When James Bond began saving the world 40 years ago, he did it in a customized, bulletproof, tire-piercing Aston Martin.
These days an Aston Martin Vanquish costs a cool $235,000, and you don't see them on the interstate too often.
But in the new film Terminator 3, Arnold Schwarzenegger drives a Toyota Tundra — a $25,000 pickup truck that regular people might very well buy.
The problem for Toyota is that the regular people who visit their showrooms are mostly over 40. Their buying habits and brand loyalties are set; they've probably bought Toyotas before. To survive, the company needs to attract new customers — younger ones.
But today's young adults will not sit through a 30-second commercial, whether it's for a car or anything else. They've been bombarded with promotions all their lives, and they fight back by channel-surfing.
So companies like Toyota have trouble on their hands. Market research shows members of Gen-X and Gen-Y think of Toyotas as nice, well-built … and a little dull.
"They're trying to help reposition the brand so that younger people will say, 'Boy, Toyota's dependable, reliable, kind of bulletproof quality — maybe they're actually cool as well,' " said Wesley Brown, a market analyst for the research firm NexTrend.
Action Movies Top List
So with greater urgency than ever before, the major auto makers are trying to place their products in the right movies. Action blockbusters are at the top of the list:
The Matrix Reloaded this spring featured the Cadillac CTS, an angular, high-tech version of a brand that General Motors has been trying to liven up. In Lara Croft, Tomb Raider: The Cradle of Life, Angelina Jolie will put a lot of miles on a Jeep Wrangler Rubicon.
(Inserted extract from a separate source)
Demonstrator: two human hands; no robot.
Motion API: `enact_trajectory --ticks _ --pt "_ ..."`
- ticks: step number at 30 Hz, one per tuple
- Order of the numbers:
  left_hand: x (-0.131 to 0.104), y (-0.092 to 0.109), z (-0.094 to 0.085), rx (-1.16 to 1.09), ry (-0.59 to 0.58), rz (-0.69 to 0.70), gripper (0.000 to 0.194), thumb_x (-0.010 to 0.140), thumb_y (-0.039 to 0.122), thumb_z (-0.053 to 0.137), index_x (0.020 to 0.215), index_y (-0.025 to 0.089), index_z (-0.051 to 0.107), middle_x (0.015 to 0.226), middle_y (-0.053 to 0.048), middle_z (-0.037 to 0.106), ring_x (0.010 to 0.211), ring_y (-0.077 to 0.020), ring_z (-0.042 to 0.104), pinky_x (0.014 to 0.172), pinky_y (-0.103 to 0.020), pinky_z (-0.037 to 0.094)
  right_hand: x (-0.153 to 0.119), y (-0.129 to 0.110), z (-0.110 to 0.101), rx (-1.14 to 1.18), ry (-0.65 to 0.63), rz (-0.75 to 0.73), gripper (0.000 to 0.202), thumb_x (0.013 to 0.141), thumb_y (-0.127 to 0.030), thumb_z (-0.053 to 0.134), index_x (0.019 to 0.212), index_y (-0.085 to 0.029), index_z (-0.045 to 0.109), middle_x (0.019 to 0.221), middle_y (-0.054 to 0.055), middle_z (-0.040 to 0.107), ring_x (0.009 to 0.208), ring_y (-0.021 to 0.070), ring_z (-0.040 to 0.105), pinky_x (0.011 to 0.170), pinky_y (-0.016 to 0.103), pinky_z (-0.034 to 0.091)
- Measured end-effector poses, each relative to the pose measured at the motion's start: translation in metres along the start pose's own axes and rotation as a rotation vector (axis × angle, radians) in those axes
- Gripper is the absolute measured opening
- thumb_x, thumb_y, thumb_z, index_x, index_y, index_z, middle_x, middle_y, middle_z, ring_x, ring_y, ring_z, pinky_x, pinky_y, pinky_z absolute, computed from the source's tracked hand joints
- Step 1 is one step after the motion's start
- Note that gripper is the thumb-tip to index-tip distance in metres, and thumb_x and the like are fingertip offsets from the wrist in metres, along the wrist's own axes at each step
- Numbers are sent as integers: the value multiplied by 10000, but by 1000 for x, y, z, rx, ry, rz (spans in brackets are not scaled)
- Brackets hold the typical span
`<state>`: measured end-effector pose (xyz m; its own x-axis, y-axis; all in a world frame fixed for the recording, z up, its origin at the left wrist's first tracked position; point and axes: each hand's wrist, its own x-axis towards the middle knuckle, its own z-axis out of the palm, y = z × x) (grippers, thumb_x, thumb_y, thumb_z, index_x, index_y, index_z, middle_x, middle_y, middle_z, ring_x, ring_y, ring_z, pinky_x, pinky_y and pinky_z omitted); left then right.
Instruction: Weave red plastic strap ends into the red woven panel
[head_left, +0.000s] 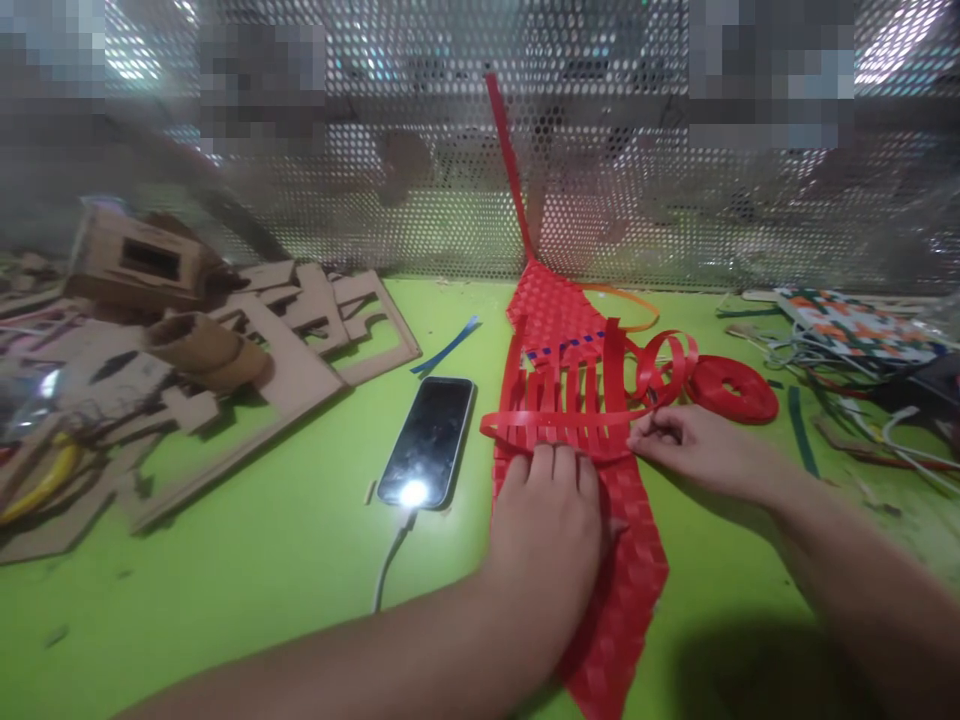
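A red woven mat of flat plastic strips (630, 540) lies lengthwise before me, with a row of parallel loose strips across its middle. My left hand (551, 530) rests palm down on it, fingers stretched forward onto the strips and thumb out to the right. At the mat's right edge, my right hand (697, 450) is closed in a pinch on a red plastic strip (559, 418), which loops across the loose strips. Curls of that strip rise beside a flat red coil (731, 388) on the right. What lies beneath my left fingers is hidden.
A phone (429, 440) with a cable lies left of the mat, near a blue strip (446, 345). Cardboard pieces (300, 390) pile up at the left. Cables and a patterned woven piece (862, 325) lie at the right. A perforated metal screen (420, 200) stands behind the green table (262, 580).
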<state>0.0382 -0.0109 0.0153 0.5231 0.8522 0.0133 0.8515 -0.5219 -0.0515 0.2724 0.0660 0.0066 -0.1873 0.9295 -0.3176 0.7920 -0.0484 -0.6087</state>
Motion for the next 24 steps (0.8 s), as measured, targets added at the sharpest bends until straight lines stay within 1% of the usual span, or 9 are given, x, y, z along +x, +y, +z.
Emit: enact_trajectory --ticks 1,3,7,10,12,16,19,21,24 --pt "1 -3 -2 -14 -13 -18 563 1063 595 578 1312 111 722 1124 -169 728 1053 -346 674 903 -490 595 0 0 0 -5 6 1 307 857 -535 720 848 -232 769 737 26 727 673 219 628 601 326 443" --pt "3 -7 -4 -37 -29 -57 646 1039 671 567 1304 102 719 1116 -175 725 1023 -343 667 888 -488 588 -1 -1 0 -16 14 5 305 857 -533 718 839 -233 767 730 27 722 667 219 625 583 321 427" --pt "7 -15 -3 -93 -80 -72 807 1020 762 506 1382 62 681 1222 -237 732 1102 -384 690 957 -530 571 -1 -1 1 -9 10 31 311 854 -544 720 865 -236 766 747 28 721 672 219 624 586 321 424" --pt "9 -18 -3 -117 -110 -67 890 1023 781 475 1487 33 605 1281 -267 726 1181 -417 690 1011 -569 558 0 -1 1 -3 0 45 316 856 -551 716 876 -239 765 740 26 706 665 216 611 579 318 416" --pt "10 -19 -3 -118 -116 -67 876 1027 772 479 1500 44 594 1324 -268 715 1223 -426 679 1029 -577 555 -1 -2 1 -13 -4 45 311 854 -548 728 867 -240 764 733 23 698 660 213 605 571 314 405" --pt "9 -18 -3 -107 -117 -59 820 1032 757 492 1477 79 614 1359 -254 706 1233 -416 680 1021 -556 562 -1 -2 1 -11 0 46 309 860 -551 736 858 -243 766 729 16 705 644 204 603 558 310 395" --pt "10 -19 -2 -102 -117 -44 873 1037 758 476 1590 84 513 1393 -259 686 1250 -418 673 1014 -551 561 -1 -1 1 10 -5 41 324 855 -562 739 854 -240 770 735 22 721 649 208 615 558 310 409" --pt "11 -21 -3 -116 -138 -35 890 1033 762 477 1649 120 450 1397 -255 683 1243 -425 677 995 -559 566 0 -1 1 6 -5 38 327 849 -563 743 843 -238 770 728 26 720 645 210 616 550 310 411" --pt "13 -24 -6 -141 -172 -31 873 1030 760 481 1664 161 443 1366 -254 697 1210 -436 695 954 -567 581 0 -2 0 -13 2 52 318 851 -556 733 829 -240 762 723 26 714 640 209 611 548 312 409"
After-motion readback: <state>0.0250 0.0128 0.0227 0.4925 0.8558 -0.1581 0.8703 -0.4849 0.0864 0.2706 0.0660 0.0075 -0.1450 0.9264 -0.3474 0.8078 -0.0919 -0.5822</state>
The film is due for release July 25. Miramax Films (which, like ABCNEWS, is a division of The Walt Disney Co.) plans to remake The Green Hornet in 2005. It has begun to offer auto companies the right to supply the hero's car. According to Advertising Age, the winning bid will likely top $35 million.
In a crowded marketplace, auto companies are willing to pay big money as never before.
"The payoff for us is that millions of people, our target customers, will be seeing this movie," said Deborah Wahl Meyer of Toyota at the premiere of Terminator 3. "We think it's even better than a commercial."
"You can have your product prominently displayed in a very good way," said analyst Brown, "with an audience that can't get up and leave."
Does all this pay off in sales? Actually, no — well, not immediately. Marketers say the benefit comes more slowly, as enhanced image.
Perhaps that's why, after trying almost-affordable BMWs for a while, James Bond is back in an Aston Martin — in a deal with the British carmakers' new owners, Ford.